“Il turismo è un’economia stellare. Con la spesa turistica che si prevede in crescita del 4% nel 2026, questa industria si conferma uno dei fattori di tenuta e competitività del Paese, specialmente in questa forte incertezza internazionale”.
Lo dice Leopoldo Destro, vicepresidente di Confindustria per Trasporti, logistica e industria del turismo all’assemblea di Federturismo in corso al Maxxi a Roma.
“Con la mia delega su turismo e cultura ci stiamo focalizzando su quattro direttrici: destagionalizzazione, diversificazione, crescita dimensionale delle imprese e digitalizzazione – osserva Destro – “i numeri mostrano chiaramente l’urgenza di intervento: oggi oltre il 40% delle presenze turistiche si concentra nello 0,6% dei comuni italiani e le cinque principali città d’arte accolgono oltre il 17% delle presenze complessive”.
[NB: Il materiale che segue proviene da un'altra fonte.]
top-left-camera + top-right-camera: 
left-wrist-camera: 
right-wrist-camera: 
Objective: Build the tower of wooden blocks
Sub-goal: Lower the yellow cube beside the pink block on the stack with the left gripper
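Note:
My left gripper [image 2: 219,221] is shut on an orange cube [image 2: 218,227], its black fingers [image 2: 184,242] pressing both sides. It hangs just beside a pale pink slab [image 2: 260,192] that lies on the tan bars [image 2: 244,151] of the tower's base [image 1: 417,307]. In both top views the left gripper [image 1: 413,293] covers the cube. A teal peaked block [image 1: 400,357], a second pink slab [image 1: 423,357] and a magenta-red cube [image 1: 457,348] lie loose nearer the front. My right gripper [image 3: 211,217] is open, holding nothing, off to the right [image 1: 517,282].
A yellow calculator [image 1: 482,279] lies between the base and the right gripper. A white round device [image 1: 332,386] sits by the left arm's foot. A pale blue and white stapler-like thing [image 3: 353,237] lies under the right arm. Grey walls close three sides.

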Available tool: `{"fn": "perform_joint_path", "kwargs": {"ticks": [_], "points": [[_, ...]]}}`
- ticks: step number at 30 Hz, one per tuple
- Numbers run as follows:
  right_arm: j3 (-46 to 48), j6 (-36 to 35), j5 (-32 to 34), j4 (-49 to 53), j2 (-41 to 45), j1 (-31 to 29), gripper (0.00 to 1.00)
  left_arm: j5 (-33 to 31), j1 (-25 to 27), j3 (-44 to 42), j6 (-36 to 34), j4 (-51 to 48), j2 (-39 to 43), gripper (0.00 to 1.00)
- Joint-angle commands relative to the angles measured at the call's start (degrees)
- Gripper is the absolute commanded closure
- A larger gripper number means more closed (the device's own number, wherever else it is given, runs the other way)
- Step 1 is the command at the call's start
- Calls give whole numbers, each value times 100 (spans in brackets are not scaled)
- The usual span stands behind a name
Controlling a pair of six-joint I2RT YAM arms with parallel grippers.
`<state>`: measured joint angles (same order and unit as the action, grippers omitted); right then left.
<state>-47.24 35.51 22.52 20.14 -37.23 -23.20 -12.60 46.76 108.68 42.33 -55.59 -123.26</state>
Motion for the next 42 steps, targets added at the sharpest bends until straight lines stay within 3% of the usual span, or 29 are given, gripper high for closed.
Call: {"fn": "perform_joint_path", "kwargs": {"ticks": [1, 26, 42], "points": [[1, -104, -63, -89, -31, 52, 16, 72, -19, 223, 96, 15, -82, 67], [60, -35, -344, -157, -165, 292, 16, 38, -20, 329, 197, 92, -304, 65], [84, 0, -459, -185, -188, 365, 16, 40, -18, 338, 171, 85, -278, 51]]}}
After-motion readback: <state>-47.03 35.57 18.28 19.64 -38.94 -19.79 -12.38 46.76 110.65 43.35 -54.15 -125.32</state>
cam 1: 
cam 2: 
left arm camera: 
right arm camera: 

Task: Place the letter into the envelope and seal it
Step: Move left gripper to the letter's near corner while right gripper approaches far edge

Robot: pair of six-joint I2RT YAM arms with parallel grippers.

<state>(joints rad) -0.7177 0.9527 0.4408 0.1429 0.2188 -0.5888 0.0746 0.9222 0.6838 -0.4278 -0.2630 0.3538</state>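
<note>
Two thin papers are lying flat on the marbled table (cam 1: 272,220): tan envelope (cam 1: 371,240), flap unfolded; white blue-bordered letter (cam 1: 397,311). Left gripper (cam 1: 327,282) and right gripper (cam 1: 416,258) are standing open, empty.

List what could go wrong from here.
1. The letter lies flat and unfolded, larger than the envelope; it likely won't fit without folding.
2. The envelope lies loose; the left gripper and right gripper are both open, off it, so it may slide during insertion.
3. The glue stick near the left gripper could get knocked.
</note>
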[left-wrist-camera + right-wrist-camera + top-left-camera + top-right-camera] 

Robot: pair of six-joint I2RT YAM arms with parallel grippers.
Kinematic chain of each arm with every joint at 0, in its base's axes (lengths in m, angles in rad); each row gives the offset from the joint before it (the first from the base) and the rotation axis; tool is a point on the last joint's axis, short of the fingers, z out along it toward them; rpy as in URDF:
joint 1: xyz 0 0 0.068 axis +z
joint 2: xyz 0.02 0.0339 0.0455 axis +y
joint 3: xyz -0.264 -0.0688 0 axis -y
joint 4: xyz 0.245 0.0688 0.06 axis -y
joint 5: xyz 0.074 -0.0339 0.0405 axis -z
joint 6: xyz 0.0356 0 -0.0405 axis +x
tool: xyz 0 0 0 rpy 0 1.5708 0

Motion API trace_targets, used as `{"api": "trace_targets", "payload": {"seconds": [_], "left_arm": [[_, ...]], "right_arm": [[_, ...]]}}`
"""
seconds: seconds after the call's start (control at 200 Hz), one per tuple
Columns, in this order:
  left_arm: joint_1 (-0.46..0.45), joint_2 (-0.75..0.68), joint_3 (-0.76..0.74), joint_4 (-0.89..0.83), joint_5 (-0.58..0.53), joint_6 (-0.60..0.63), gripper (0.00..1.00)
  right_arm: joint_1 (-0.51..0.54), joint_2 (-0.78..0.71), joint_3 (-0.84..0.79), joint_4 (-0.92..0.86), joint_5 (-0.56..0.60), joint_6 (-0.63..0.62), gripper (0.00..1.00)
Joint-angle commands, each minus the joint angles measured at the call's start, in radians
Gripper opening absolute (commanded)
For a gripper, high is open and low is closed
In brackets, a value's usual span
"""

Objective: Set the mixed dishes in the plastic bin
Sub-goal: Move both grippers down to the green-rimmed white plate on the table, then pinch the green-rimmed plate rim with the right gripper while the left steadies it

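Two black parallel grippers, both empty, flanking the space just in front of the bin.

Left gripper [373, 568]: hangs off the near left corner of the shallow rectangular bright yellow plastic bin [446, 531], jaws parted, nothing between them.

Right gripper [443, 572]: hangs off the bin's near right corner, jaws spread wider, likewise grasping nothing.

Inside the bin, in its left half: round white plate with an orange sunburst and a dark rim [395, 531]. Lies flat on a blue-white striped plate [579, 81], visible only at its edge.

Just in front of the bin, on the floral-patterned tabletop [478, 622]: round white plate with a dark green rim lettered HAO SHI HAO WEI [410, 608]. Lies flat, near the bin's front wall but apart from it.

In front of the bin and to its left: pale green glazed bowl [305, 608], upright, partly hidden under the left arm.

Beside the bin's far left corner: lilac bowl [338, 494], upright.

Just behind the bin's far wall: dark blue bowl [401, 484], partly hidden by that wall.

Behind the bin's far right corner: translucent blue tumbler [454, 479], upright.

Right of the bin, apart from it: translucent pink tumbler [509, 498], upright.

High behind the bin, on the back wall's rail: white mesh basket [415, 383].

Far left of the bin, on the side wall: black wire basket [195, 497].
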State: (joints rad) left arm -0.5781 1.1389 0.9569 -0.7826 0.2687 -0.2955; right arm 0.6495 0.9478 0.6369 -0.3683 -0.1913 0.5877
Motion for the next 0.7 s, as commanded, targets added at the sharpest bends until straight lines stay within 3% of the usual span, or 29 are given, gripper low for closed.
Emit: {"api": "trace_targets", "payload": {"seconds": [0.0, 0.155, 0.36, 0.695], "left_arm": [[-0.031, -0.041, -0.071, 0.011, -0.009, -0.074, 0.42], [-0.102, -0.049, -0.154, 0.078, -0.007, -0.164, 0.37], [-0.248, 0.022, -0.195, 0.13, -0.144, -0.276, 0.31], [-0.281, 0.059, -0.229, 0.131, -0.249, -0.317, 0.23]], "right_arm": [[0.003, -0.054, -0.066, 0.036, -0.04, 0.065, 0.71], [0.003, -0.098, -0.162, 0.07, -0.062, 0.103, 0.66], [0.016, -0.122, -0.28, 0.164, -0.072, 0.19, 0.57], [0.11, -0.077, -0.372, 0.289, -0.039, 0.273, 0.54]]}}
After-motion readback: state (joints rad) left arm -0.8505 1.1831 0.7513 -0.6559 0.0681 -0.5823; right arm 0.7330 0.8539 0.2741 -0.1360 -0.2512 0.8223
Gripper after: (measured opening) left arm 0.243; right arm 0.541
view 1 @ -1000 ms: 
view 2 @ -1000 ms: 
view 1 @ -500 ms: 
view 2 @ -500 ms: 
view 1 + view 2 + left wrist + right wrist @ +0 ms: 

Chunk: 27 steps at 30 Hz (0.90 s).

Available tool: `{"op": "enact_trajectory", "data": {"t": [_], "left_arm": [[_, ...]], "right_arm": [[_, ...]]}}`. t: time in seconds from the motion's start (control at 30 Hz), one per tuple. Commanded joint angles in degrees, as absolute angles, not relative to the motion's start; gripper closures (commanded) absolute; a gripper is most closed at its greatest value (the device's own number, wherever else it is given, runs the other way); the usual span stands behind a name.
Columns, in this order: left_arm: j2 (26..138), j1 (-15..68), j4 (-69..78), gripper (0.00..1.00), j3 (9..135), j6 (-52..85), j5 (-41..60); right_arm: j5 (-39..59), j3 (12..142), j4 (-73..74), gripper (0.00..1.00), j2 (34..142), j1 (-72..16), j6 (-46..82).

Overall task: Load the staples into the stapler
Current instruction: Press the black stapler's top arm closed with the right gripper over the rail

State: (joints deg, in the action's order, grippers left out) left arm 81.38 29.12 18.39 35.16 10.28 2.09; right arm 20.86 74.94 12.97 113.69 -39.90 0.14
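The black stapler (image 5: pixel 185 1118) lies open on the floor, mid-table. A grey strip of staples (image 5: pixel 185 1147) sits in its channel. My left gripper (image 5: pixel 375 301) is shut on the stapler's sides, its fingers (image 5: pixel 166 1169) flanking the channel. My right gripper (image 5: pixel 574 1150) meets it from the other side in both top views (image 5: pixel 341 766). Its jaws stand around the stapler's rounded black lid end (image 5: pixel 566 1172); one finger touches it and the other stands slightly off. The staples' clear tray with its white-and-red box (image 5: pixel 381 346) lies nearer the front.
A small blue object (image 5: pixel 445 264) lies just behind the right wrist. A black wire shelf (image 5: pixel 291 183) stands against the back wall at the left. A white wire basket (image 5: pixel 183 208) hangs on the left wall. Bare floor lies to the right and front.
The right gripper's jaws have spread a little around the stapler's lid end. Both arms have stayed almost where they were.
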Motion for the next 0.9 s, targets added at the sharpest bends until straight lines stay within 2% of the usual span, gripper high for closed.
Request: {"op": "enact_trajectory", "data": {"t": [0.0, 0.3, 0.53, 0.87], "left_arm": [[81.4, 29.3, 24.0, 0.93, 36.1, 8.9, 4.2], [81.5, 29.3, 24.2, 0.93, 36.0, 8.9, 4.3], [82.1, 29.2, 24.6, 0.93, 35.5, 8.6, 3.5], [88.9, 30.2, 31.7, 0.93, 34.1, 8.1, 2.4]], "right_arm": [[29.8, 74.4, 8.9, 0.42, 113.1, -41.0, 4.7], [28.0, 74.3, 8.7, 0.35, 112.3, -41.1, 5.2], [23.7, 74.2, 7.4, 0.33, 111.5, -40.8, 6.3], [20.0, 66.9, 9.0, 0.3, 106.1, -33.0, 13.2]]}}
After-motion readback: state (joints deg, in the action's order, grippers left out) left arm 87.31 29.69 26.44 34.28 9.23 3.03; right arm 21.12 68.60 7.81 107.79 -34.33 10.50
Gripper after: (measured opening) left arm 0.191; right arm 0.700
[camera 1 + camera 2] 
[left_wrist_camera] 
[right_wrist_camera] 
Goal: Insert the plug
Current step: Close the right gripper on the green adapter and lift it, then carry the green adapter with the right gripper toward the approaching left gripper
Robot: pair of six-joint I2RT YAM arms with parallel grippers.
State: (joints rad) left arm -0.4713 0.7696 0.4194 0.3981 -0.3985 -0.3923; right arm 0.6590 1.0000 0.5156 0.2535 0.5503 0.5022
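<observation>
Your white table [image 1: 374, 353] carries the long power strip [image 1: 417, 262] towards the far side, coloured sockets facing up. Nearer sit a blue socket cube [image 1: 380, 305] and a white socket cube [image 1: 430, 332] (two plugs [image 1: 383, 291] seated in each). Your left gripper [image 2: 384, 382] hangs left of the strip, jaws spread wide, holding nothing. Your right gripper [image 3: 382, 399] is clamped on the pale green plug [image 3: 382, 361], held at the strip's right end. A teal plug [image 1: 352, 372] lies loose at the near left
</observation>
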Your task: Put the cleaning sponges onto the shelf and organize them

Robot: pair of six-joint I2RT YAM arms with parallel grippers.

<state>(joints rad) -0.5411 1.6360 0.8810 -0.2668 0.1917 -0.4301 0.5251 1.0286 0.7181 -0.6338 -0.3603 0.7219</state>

“Il turismo culturale è una leva decisiva per far uscire dall’ombra aree interne e nuove destinazioni – rileva ancora – “diversificare le esperienze e puntare sulla qualità contribuisce a promuovere i luoghi in cui il Made in Italy è ideato e prodotto.
Il nostro ‘Bello e ben fatto’ vale oltre 170 miliardi di export, con un potenziale aggiuntivo di quasi 28 miliardi di euro, che può essere colto anche grazie alle filiere del turismo e della cultura”.
“Un dato lo dimostra chiaramente: a un forte aumento dei flussi turistici da un Paese si associa nel tempo una crescita dell’export verso quel mercato pari al 5% – conclude Destro – “serve una vera politica industriale per il turismo e la cultura, basata su strumenti vicini alle esigenze delle imprese.
Confindustria sta facendo la sua parte, dialoghiamo con le istituzioni, per trasformare questa crescita in valore strutturale, sviluppo e proiezione internazionale per il Paese”.